:: Data to process
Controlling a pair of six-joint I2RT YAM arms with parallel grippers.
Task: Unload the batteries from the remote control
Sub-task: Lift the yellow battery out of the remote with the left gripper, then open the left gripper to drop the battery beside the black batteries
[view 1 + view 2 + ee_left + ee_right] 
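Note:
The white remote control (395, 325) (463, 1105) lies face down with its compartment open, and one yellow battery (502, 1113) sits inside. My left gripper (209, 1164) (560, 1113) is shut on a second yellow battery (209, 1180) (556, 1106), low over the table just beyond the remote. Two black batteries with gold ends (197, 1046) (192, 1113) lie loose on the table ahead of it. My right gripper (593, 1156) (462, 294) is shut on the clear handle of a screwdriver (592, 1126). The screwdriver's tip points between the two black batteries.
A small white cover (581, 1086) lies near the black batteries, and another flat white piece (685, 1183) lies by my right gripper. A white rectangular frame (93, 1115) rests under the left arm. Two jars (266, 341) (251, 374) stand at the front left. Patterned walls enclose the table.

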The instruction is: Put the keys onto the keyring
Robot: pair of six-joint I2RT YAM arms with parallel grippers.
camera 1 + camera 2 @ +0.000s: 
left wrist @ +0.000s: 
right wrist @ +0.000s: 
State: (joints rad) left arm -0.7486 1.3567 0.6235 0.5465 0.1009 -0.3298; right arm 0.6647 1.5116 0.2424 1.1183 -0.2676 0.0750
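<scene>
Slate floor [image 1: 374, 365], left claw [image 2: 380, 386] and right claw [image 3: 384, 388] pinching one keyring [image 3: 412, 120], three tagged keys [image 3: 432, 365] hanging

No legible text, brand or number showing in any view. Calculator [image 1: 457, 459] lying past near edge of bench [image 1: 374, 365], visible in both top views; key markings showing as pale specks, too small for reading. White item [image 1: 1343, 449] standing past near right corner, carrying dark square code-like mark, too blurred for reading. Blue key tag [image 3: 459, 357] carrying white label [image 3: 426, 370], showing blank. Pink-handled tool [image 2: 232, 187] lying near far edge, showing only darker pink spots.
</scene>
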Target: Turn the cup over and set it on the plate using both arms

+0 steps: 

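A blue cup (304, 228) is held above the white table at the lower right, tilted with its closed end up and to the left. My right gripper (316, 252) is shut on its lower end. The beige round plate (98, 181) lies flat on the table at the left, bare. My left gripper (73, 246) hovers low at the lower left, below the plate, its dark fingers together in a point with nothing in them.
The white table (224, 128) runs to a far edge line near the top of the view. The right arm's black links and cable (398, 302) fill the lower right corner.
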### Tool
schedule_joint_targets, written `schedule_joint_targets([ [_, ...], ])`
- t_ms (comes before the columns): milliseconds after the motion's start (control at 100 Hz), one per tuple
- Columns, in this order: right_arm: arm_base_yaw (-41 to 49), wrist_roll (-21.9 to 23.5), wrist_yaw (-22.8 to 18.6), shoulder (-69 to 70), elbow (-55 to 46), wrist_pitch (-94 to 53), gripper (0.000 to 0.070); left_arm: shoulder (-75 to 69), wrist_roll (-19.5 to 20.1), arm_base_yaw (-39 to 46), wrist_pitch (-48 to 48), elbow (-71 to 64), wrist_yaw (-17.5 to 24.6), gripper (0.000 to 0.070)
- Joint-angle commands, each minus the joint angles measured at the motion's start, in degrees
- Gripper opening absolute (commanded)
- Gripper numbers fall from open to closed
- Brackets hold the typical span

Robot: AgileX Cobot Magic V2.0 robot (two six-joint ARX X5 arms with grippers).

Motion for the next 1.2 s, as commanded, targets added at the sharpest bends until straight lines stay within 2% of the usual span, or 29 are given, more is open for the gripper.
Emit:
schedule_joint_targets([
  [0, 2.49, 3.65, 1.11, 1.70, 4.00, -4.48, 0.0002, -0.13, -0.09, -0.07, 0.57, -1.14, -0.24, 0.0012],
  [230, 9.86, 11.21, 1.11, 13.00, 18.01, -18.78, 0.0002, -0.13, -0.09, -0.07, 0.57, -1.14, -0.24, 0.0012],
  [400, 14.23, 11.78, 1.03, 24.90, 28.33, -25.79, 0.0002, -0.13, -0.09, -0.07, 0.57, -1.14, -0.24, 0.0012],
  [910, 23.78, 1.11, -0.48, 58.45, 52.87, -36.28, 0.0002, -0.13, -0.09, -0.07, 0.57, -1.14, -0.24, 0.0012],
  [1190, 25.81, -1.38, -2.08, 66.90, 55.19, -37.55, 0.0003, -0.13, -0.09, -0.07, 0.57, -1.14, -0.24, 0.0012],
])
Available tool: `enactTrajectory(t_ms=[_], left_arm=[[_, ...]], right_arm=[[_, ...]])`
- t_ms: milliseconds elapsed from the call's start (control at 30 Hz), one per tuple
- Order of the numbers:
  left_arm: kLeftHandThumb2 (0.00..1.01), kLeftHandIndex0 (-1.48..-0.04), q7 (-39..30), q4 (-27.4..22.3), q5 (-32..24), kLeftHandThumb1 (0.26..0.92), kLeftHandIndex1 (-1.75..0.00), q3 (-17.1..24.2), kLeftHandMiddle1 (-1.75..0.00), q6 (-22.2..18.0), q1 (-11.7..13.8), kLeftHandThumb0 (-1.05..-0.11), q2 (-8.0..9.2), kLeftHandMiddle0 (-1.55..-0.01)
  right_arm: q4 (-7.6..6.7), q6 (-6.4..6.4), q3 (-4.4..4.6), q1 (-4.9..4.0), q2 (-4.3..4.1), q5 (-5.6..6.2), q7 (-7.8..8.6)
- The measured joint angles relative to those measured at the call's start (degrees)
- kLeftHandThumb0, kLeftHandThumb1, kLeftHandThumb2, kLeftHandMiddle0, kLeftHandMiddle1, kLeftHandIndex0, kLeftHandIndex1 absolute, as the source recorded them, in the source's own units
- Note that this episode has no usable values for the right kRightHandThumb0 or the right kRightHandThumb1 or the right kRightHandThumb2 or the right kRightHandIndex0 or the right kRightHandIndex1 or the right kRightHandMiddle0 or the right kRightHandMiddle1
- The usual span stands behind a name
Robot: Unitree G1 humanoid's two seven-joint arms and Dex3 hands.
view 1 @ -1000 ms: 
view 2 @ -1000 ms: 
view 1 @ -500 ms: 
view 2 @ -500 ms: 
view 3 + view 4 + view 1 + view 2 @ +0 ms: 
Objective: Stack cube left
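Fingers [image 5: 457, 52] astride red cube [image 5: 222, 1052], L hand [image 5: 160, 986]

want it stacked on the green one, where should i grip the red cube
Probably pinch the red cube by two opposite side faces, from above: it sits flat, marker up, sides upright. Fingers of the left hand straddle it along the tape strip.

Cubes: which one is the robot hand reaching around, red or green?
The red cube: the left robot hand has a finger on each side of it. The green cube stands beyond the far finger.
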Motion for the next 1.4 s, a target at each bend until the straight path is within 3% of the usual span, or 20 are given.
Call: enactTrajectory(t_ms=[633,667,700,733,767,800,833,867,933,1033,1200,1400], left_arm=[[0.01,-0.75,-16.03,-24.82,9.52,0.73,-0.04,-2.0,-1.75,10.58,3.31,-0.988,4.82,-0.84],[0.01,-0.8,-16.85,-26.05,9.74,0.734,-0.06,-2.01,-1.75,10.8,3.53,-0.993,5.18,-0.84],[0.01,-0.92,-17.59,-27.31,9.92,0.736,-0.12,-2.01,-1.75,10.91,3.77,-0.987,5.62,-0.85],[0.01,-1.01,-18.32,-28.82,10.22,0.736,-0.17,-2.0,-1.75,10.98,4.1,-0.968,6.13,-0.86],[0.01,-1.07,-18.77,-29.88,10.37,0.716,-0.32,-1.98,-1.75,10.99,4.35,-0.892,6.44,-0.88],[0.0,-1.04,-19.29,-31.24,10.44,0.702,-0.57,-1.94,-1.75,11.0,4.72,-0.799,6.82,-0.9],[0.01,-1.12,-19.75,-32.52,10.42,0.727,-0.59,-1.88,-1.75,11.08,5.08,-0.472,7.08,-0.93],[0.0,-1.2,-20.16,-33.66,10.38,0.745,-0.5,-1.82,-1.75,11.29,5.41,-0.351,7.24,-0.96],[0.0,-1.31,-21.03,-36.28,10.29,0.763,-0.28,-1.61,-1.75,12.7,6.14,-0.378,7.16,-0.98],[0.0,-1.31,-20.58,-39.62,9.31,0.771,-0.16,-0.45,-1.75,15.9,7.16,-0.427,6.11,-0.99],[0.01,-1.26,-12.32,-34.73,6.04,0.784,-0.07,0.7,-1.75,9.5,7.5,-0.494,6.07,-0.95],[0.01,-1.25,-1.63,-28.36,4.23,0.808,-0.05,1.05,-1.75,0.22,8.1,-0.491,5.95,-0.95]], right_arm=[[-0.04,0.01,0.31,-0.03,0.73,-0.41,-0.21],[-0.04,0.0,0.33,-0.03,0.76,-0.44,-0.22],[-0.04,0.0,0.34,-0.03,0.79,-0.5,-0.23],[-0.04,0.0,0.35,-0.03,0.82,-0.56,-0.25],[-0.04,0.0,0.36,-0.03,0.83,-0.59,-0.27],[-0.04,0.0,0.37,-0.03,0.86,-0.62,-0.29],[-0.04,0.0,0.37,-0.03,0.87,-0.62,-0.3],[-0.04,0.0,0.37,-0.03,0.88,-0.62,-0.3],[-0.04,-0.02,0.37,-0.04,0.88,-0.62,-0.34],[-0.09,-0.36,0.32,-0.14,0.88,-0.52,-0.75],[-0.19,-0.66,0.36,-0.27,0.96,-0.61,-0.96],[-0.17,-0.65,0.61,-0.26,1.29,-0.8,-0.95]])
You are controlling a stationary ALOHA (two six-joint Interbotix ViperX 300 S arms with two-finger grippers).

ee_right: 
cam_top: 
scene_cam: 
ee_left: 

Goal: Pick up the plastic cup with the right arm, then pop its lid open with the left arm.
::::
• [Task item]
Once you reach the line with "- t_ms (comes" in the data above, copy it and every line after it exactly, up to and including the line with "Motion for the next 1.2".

• [Output for this exercise]
- t_ms (comes before the columns): milliseconds after the motion's start (control at 100 Hz), one per tuple
- Columns, in this order: right_arm: arm_base_yaw (-41 to 49), wrist_roll (-21.9 to 23.5), wrist_yaw (-22.8 to 18.6), shoulder (-69 to 70), elbow (-55 to 46), wrist_pitch (-94 to 53), gripper (0.000 to 0.070); left_arm: shoulder (-75 to 69), wrist_roll (-19.5 to 20.1), arm_base_yaw (-39 to 46), wrist_pitch (-48 to 48), elbow (-71 to 64), wrist_yaw (-17.5 to 24.6), gripper (0.000 to 0.070)
- Joint-angle commands, each minus the joint angles measured at the motion's start, in degrees
- Gripper opening absolute (commanded)
- Gripper numbers fall from open to closed
- Brackets hold the typical span

Robot: AgileX Cobot Magic V2.0 robot (two six-joint ARX X5 arms with grippers).

Motion for the next 1.2 s, as commanded, targets added at the sharpest bends until straight lines stay within 2% of the usual span, or 29 are given, more is open for the gripper.

The response to this exercise is complete.